Crawls Backward (When Alarmed)

IconProjects, musings about guitar builds, guitar repairs, vintage tube amplifiers, old radios, travel, home renovation, and other stuff.

Mixing Hide Glue For Guitar Repair

I've decided to use hide glue to attach the new bridge plate and bridge on the Epiphone acoustic guitar.  There are a couple of reasons why I'm using hide glue:  first, I have a headstock repair in the queue and I definitely want to use hide glue on that.  So that brings me to the second reason: I need to use it on a straightforward repair so I get some experience with it.  The third reason is: I've been curious for some time about this mysterious "hide glue."

If you search for hide glue on the web, you'll find some different variations on how to mix it.  I decided to go with Dan Erlewine's method, mainly since he uses the same Behlen glue.

Stew-Mac sells these great little mixing cups for paint, glue, etc.  They're cheap and they also have graduations on them, and even a little spout.

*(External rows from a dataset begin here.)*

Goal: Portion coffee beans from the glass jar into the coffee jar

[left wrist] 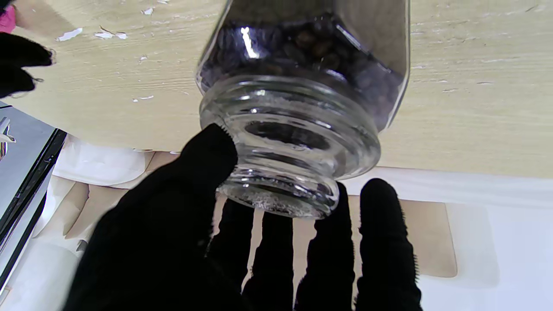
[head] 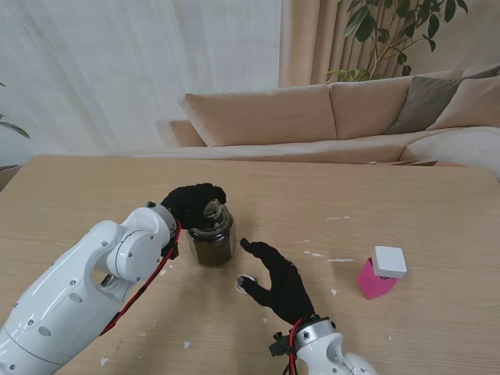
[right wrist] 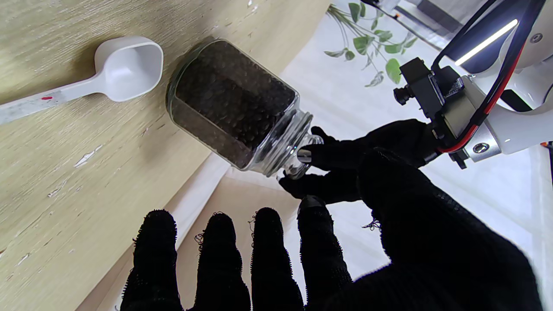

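**Both hands at the open bean jar**

Right hand [head: 280,283] sits nearest me, fingers spread wide and holding nothing, just right of the glass jar [head: 211,237]. Under its fingers a white scoop [right wrist: 113,74] lies flat on the wooden table [head: 94,187]. The jar stands upright near the table's middle, lidless and mostly full of dark beans. The left hand [head: 190,203] wraps its threaded neck, thumb on one side and fingers [left wrist: 380,224] behind the rim. A pink container with a white cap [head: 380,273] stands well apart to the right.
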Action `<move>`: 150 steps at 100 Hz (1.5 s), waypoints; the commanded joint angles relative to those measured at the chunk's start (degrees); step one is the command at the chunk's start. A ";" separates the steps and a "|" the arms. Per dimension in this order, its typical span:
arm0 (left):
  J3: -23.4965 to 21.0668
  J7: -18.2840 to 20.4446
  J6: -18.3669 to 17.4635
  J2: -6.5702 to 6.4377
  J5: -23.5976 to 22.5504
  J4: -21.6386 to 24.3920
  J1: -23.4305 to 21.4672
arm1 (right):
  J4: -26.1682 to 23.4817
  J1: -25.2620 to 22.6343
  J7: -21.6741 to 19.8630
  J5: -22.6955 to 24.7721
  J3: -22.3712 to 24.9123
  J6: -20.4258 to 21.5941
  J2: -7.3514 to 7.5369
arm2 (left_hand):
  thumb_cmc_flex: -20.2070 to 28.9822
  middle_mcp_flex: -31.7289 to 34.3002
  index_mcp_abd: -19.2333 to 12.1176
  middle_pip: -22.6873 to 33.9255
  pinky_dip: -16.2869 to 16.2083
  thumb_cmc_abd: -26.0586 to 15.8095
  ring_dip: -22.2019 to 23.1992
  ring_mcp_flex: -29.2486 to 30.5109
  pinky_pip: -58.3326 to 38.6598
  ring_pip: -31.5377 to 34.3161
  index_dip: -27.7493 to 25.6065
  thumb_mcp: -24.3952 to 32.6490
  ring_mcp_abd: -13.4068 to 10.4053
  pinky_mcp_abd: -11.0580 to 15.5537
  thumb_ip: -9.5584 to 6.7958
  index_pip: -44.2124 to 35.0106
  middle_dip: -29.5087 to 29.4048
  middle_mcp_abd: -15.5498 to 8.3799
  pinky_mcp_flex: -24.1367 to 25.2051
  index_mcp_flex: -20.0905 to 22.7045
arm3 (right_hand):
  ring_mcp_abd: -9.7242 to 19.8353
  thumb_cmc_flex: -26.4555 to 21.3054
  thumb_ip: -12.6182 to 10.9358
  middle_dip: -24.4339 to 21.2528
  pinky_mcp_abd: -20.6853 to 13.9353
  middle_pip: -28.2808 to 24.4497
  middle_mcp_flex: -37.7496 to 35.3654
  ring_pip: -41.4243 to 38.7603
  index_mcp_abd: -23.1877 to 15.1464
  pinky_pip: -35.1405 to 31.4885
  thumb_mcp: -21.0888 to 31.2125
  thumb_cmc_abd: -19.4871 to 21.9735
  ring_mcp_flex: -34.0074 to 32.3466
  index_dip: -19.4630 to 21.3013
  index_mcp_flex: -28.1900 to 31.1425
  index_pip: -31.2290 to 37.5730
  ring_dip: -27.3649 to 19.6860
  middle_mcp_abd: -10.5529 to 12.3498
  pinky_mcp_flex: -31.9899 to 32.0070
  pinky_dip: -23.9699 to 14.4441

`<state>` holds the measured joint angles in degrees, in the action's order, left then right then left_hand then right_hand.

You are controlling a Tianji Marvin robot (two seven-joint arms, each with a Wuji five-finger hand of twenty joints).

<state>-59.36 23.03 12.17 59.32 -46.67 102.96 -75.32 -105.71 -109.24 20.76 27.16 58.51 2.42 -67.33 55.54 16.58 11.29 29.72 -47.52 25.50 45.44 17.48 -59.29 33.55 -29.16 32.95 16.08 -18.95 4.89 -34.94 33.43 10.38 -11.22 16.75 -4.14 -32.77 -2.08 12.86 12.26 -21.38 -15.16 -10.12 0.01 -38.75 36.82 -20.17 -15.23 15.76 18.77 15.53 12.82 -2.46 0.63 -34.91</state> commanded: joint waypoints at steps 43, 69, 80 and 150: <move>-2.05 2.99 0.19 -0.19 1.98 1.94 -1.31 | -0.34 -0.31 -1.21 -0.27 -0.12 0.03 -0.18 | -11.49 -9.87 -4.77 -26.83 13.26 -7.36 -17.39 -16.43 48.86 -29.11 11.30 -11.10 -6.49 -1.10 -1.37 26.37 -12.03 -6.20 14.85 -8.65 | 1.26 -1.68 -1.19 -0.39 -0.55 0.19 2.21 0.98 0.72 0.52 -0.64 1.01 1.94 -0.56 -1.66 0.35 0.88 1.71 0.38 -0.71; -11.49 -3.23 -4.78 0.76 10.08 5.47 -10.76 | -0.12 0.04 -0.85 -0.21 -0.38 -0.44 -0.31 | -6.79 -8.90 -4.83 -25.10 15.42 -16.90 -21.42 -16.01 53.91 -30.76 11.78 -27.32 -7.78 3.55 -3.37 22.70 -12.63 -6.11 16.57 -7.19 | 1.29 -1.22 -0.96 -0.37 -0.54 0.12 2.10 1.07 0.35 0.86 -1.08 1.05 2.01 -0.50 -1.78 0.36 0.92 1.61 0.75 -0.73; -16.40 -6.41 -8.47 1.31 13.63 8.22 -17.39 | 0.14 0.48 -0.17 -0.24 -0.86 -0.43 -0.51 | -6.42 -8.85 -4.73 -24.91 19.24 -17.29 -22.88 -16.09 55.64 -31.21 13.29 -28.50 -7.19 3.10 -3.48 22.30 -13.41 -5.66 16.26 -6.78 | 1.41 -0.81 -0.64 -0.33 -0.60 0.03 2.06 1.16 -0.13 1.37 -1.64 1.33 2.08 -0.39 -1.99 0.44 0.94 1.66 1.21 -0.58; -28.30 -20.11 -29.66 4.48 30.65 9.13 -47.55 | 0.53 -0.73 0.35 1.77 -2.10 0.67 -0.17 | -4.61 -8.09 -3.39 -23.15 25.69 -17.40 -24.84 -16.21 57.37 -31.59 16.61 -28.85 -7.16 3.83 -3.30 21.67 -15.73 -4.32 15.80 -4.43 | 2.05 -1.21 -0.43 -0.44 -1.14 0.30 2.95 2.03 -1.86 3.43 -3.27 2.31 3.14 -0.03 -3.71 0.54 0.85 2.52 2.17 -0.30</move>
<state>-88.36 1.85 -17.20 63.04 -16.56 113.85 -121.81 -105.39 -109.70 22.12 28.76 56.93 2.54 -67.47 50.11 8.55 8.67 6.76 -23.38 9.76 21.97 2.87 -3.49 3.19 -13.23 4.21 9.98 -16.98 3.14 -13.38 18.78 6.58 4.59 12.48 -4.14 -32.77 -2.08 12.85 12.26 -21.41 -14.49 -9.44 -0.58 -36.56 34.52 -19.59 -13.90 15.76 16.51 15.57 12.89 -1.87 1.89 -34.99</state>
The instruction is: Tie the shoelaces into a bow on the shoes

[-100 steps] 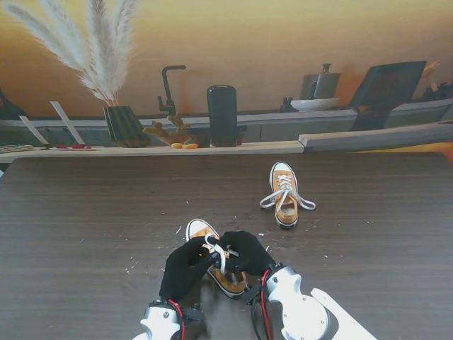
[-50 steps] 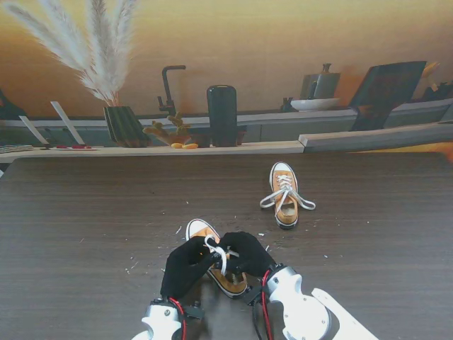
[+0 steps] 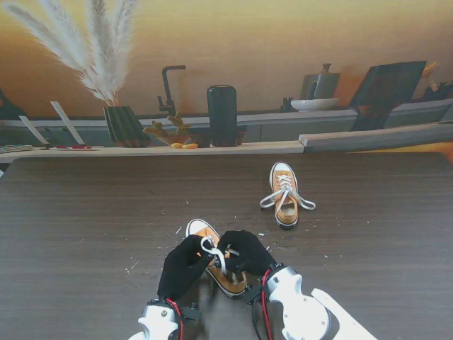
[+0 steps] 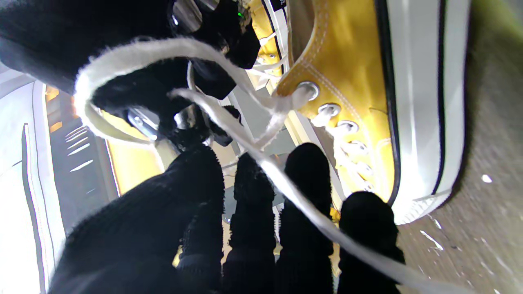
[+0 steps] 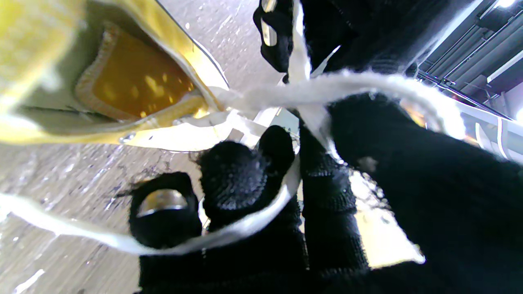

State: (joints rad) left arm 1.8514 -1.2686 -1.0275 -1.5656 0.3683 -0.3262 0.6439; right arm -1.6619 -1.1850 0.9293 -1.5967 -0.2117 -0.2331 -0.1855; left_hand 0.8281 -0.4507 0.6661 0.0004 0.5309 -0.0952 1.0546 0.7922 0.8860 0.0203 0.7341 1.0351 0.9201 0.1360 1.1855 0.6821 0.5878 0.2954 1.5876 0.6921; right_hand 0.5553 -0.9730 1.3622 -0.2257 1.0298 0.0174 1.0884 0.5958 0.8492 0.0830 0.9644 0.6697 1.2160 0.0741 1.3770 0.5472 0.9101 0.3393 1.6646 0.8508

So I measure 1 fluid ounce (about 30ml for the enlightened non-Imperial measurers) of hide glue granules.  I'm going to just mix it in a clean jar with 2 oz of water.  My understanding is that this 2:1 mix is stronger than 1:1.

Let the granules (aka crystals) absorb the water.  Both Dan Erlewine and Frank Ford's sites say "a few hours," but I found in about 20 minutes the water was fully absorbed.

Here are the crystals after absorbing the water.  Frank Ford describes them as looking like fish roe.  That's pretty accurate.  I like caviar, but I don't recommend eating this stuff.

Although, it is a natural product and probably wouldn't kill you.

Still, I wouldn't eat it.


Now we need to heat the hide glue.  It will be liquid and ready to use at about 145 degrees F.  I'm using a double boiler to heat the glue.

I have a little Sunbeam hot pot I just picked up at Target for $12.99.  What a bargain.  Another in my growing collection of former kitchen appliances adapted for lutherie.

You may recognize my trusty Pyrex instant-read thermometer from its main job checking the doneness of meat.  It suffered a burn from the grill at some point, but it keeps on going.

It came in very handy here to figure out the temperature setting for the hot pot.  I have it on the lowest notch on the dial - with water filled to the "max" line, it runs at almost exactly 150 degrees.  Perfect.

After about 10 minutes in the pot, the glue is melted and ready to use.  You could use it immediately,  but I'm going to let it sit for a day - this too is reputed to make it stronger. 

So I put a lid on it and put it in the refrigerator.  Mmmm hide glue.  Just the thing for a quick snack.

I bet you never knew the Felix people made hide glue.